**PROBLEM DESCRIPTION:**
What you return should match the material below line for line, except that no image appears in it.

**SUPPLIED INFORMATION:**
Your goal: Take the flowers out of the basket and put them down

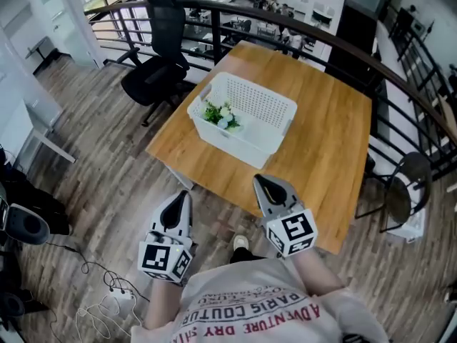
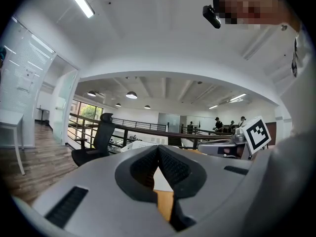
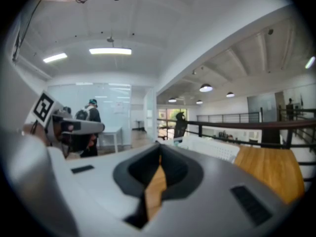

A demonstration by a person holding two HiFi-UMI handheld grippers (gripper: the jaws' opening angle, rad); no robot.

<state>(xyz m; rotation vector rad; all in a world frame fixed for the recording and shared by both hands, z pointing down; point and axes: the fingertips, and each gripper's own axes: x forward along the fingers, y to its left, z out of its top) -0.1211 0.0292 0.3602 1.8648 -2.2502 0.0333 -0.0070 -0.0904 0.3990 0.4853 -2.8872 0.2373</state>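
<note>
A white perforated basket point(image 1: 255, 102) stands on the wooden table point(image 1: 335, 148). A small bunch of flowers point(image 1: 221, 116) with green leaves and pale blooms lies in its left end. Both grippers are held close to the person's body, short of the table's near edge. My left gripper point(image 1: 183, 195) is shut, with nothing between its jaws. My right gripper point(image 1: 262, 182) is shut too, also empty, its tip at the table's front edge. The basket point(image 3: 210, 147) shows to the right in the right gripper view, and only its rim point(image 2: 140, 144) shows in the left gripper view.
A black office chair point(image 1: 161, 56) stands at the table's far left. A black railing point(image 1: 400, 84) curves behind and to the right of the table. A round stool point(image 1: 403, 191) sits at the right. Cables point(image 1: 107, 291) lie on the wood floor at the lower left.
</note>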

**ANSWER AREA:**
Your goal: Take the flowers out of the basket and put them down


A demonstration by a person holding two HiFi-UMI handheld grippers (gripper: the jaws' opening angle, rad); no robot.

<state>(xyz m; rotation vector rad; all in a world frame fixed for the recording and shared by both hands, z pointing down; point and axes: the fingertips, and each gripper's own axes: x forward along the fingers, y to its left, z out of its top) -0.1211 0.0292 0.3602 1.8648 -2.2502 0.0333 -0.0070 -0.0904 0.3990 0.4853 -2.8872 0.2373</state>
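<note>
A white perforated basket point(image 1: 255, 102) stands on the wooden table point(image 1: 335, 148). A small bunch of flowers point(image 1: 221, 116) with green leaves and pale blooms lies in its left end. Both grippers are held close to the person's body, short of the table's near edge. My left gripper point(image 1: 183, 195) is shut, with nothing between its jaws. My right gripper point(image 1: 262, 182) is shut too, also empty, its tip at the table's front edge. The basket point(image 3: 210, 147) shows to the right in the right gripper view, and only its rim point(image 2: 140, 144) shows in the left gripper view.
A black office chair point(image 1: 161, 56) stands at the table's far left. A black railing point(image 1: 400, 84) curves behind and to the right of the table. A round stool point(image 1: 403, 191) sits at the right. Cables point(image 1: 107, 291) lie on the wood floor at the lower left.
</note>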

No further output is required, since the answer is complete.